Other Benefits of RFID Tagged Records Boxes
XPressFinder provides additional benefits beyond searching for an out of location records box. It can help with:
- Quickly identify records boxes that can be destroyed to open up shelf space
- Create an electronic record of boxes that have been moved or transported to a destruction site
- Reduce expenditures for new filing space or equipment
- Inventory and identify boxes that can be transferred to a low cost storage location
- Inventory sweep for misfiled confidential records compliance
Conclusion
Using long range passive UHF RFID technology at the San Diego City Clerk’s office for archives and records management saved time, labor, and ultimately cost when searching for out-of-place archived records boxes. Using radio waves and not vision or light permits XPressFinder to locate tagged boxes obscured from sight from up to 30 feet away. Just a few situations of everyone stop what you are doing and look for this box! recovered the cost of implementation. It’s intuitive interface and adjustable power settings reduced the task to one person and 15 minutes to find a box.

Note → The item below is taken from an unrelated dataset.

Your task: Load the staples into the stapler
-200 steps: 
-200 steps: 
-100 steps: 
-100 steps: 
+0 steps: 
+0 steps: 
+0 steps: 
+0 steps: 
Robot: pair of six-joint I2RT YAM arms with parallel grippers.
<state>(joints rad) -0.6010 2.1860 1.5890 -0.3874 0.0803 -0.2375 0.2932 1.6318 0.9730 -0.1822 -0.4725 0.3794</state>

XPressFinder is a standalone solution that needs no software integration into an existing records cataloging software. The two run side by side independently enhancing productivity. The XPressFinder labeling cart on wheels is a self contained label retrofit station that brings on-demand tag encoding and label printing to the boxes on the shelves for faster deployment.
RFID tagged boxes also lend themselves to other optional benefits including making more efficient use of space and filing hardware by helping identify boxes that are past retention expiration for removal and destruction.